WORK REQUEST
For every line in the material, produce an exact copy.

PROVIDED MATERIAL
+ + +

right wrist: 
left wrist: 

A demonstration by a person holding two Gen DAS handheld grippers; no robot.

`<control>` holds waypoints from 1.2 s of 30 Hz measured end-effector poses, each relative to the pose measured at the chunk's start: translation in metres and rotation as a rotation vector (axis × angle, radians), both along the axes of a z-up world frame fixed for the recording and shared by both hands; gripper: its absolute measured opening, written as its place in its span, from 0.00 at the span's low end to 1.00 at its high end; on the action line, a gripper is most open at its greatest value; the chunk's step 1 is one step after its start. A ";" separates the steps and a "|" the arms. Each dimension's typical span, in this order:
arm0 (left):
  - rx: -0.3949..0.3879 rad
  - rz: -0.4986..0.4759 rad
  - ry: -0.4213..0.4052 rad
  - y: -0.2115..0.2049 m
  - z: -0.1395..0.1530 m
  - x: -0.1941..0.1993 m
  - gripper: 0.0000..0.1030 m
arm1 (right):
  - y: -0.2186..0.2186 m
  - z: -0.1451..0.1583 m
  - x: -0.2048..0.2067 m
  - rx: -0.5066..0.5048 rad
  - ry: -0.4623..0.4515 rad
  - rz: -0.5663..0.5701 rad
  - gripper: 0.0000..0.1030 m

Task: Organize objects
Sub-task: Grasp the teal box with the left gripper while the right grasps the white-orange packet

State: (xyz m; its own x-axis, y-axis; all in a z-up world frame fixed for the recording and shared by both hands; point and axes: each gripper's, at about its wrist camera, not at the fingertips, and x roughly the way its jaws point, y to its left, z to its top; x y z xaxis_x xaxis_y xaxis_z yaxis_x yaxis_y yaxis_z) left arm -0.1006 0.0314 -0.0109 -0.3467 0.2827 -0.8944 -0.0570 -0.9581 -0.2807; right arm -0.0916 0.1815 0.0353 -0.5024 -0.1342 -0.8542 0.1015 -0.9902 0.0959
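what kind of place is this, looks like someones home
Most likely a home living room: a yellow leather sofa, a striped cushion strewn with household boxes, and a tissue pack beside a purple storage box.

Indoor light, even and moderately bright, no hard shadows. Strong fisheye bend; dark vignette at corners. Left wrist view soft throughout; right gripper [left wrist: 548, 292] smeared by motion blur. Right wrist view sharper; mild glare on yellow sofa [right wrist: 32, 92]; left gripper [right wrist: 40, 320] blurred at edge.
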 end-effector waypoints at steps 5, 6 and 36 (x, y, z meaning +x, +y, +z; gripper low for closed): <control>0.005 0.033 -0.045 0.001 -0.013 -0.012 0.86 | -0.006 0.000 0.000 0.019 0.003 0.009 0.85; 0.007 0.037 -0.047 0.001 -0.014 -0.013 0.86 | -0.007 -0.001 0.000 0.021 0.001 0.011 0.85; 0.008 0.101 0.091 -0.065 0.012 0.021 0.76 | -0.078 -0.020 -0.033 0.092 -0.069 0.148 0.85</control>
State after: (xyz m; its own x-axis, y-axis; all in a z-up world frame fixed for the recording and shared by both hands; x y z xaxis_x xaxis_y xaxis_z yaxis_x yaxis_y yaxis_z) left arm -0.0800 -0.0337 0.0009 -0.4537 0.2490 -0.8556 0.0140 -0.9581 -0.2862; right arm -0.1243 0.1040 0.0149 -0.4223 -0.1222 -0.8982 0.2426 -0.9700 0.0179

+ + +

RESULT OF THE EXERCISE
right wrist: 
left wrist: 

A demonstration by a person holding two Gen DAS handheld grippers; no robot.

`<control>` holds waypoints from 1.2 s of 30 Hz measured end-effector poses, each relative to the pose measured at the chunk's start: translation in metres and rotation as a rotation vector (axis × angle, radians), both along the axes of a z-up world frame fixed for the recording and shared by both hands; gripper: its absolute measured opening, written as its place in its span, from 0.00 at the span's low end to 1.00 at its high end; on the action line, a gripper is most open at its greatest value; the chunk's step 1 is one step after its start. A ";" separates the steps and a "|" the arms. Each dimension's typical span, in this order:
arm0 (left):
  - rx: -0.3949..0.3879 rad
  - rz: -0.4986..0.4759 rad
  - ry: -0.4213..0.4052 rad
  - y: -0.2115..0.2049 m
  - z: -0.1395..0.1530 m
  - x: -0.1941..0.1993 m
  - gripper: 0.0000..0.1030 m
arm1 (right):
  - y: -0.2186..0.2186 m
  - z: -0.1451..0.1583 m
  - x: -0.2048..0.2067 m
  - rx: -0.5066..0.5048 rad
  - ry: -0.4623..0.4515 rad
  - rz: -0.5663..0.5701 rad
  - gripper: 0.0000..0.1030 m

Task: Organize objects
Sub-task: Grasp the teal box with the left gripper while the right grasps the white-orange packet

State: (xyz m; its own x-axis, y-axis; all in a z-up world frame fixed for the recording and shared by both hands; point and axes: each gripper's, at about its wrist camera, not at the fingertips, and x roughly the way its jaws point, y to its left, z to its top; x y z xaxis_x xaxis_y xaxis_z yaxis_x yaxis_y yaxis_z) left arm -0.1006 0.0314 -0.0109 -0.3467 0.2827 -0.8944 -0.0570 -0.9581 -0.2807; right arm -0.0916 0.1815 0.0353 -0.5024 -0.1342 -0.8542 0.1015 -0.9902 0.0959
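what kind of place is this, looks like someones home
Most likely a home living room: a yellow leather sofa, a striped cushion strewn with household boxes, and a tissue pack beside a purple storage box.

Indoor light, even and moderately bright, no hard shadows. Strong fisheye bend; dark vignette at corners. Left wrist view soft throughout; right gripper [left wrist: 548, 292] smeared by motion blur. Right wrist view sharper; mild glare on yellow sofa [right wrist: 32, 92]; left gripper [right wrist: 40, 320] blurred at edge.
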 end-effector waypoints at steps 5, 6 and 36 (x, y, z meaning +x, +y, +z; gripper low for closed): <control>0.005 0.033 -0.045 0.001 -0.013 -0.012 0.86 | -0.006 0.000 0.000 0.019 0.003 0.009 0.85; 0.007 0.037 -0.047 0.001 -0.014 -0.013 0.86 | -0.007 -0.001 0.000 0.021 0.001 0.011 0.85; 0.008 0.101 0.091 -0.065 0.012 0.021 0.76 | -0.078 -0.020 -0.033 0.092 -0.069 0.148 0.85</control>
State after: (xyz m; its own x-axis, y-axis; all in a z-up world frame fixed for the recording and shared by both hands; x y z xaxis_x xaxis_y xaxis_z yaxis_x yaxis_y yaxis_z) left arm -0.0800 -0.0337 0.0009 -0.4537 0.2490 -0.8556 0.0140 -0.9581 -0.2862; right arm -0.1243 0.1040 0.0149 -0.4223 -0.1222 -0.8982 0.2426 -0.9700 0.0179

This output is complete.